Improved mobile robot navigation using soft computing techniques
2017-02-06T02:11:37Z (GMT) by
Robotics is the science and technology of robots, their design, manufacture, and applications. The limitation and constrain of the existing mobile robot navigation techniques are overcome by proposing new mobile robot navigation techniques. Thus, the main focuses of this research are to investigate, propose, design and utilize the improved mobile robot navigation techniques. These techniques are applicable to mobile robots with built-in low cost ultrasonic sensors in a highly unstructured, unknown and uncertain environment.
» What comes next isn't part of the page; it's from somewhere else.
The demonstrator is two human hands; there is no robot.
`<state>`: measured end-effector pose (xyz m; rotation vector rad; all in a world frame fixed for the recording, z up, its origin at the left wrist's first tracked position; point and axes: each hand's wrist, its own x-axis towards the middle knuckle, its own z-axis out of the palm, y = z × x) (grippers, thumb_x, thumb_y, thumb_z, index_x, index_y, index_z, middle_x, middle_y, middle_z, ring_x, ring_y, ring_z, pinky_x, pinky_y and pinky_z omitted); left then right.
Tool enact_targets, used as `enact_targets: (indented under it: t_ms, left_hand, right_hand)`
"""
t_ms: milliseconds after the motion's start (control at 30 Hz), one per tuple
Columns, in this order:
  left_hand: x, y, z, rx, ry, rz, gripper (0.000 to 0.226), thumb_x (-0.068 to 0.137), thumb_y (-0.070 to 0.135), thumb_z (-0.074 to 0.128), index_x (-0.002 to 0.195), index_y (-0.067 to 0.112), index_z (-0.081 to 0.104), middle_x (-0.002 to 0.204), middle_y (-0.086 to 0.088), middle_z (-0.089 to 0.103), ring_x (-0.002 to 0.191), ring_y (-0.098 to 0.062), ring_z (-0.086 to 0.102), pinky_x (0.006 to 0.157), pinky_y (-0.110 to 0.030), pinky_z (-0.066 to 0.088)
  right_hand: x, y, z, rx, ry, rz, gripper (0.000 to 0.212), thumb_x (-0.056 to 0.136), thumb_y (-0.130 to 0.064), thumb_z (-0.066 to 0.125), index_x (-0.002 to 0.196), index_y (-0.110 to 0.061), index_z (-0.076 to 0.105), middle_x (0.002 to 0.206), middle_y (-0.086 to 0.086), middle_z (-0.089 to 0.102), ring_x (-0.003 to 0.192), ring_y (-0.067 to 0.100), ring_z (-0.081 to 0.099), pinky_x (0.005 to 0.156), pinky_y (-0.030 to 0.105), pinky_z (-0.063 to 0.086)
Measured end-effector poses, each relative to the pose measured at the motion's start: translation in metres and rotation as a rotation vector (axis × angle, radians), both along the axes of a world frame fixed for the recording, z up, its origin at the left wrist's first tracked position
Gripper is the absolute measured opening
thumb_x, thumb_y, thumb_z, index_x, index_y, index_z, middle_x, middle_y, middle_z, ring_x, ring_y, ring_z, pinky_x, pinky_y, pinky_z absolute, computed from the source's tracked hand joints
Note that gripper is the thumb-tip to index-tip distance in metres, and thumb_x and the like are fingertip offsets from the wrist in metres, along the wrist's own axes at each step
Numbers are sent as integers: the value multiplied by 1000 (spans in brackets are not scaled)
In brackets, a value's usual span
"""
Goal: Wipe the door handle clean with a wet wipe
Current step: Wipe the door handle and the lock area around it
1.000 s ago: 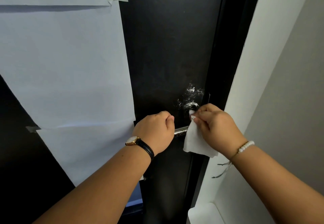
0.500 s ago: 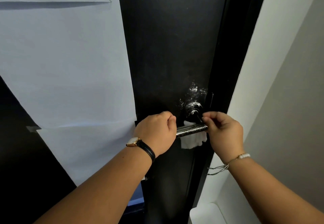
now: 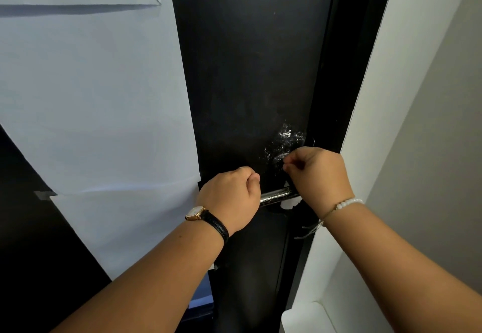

Some of the basic behaviors including Goal Seeking, Obstacle Avoidance and Wall Following are investigated using various sensor data received from the simple low cost ultrasonic sensors that are locally available on the mobile robot. Soft Computing techniques are used to improve mobile robot navigation. In this research, Fuzzy-Neural, Neural Q-Learning, Evolutionary Computation and Genetic-Fuzzy-Neural approaches are explored. In Fuzzy-Neural approach, comparative studies of the combination of Fuzzy Logic and Artificial Neural Network have been conducted. In Neural Q-Learning approach, Artificial Neural Network is used to enable the Q-Learning controller to learn from its environment and improve its perception of the environment through learning. In Evolutionary Computation approach, Goal Oriented Path Planning Algorithm (GOPPA) that is capable of obtaining an optimum collision free path in an unrecognized environment is proposed. The combination of three Soft Computing techniques including Genetic Algorithm (GA), Fuzzy Logic (FL) and Artificial Neural Network (ANN) is taken place in order to develop the proposed Genetic-Fuzzy-Neural Path Planning Algorithm (GFNPPA) for the specific problem domain i.e. near optimum path planning in goal seeking mobile robot navigation. The improved autonomous mobile robot navigation techniques are capable of guiding the mobile robot commencing from the starting point to the specified destination/target in the shortest collision free path. All of the four proposed algorithms are aimed to avoid any obstacles that are detected by the sonar sensors (ultrasonic sensors)of the mobile robot in the environment. Both simulation and real world implementations have been conducted. Their flexibility and robustness of the proposed algorithms have been shown. These proposed mobile robot navigation techniques have been compared with existing techniques which shown better performance.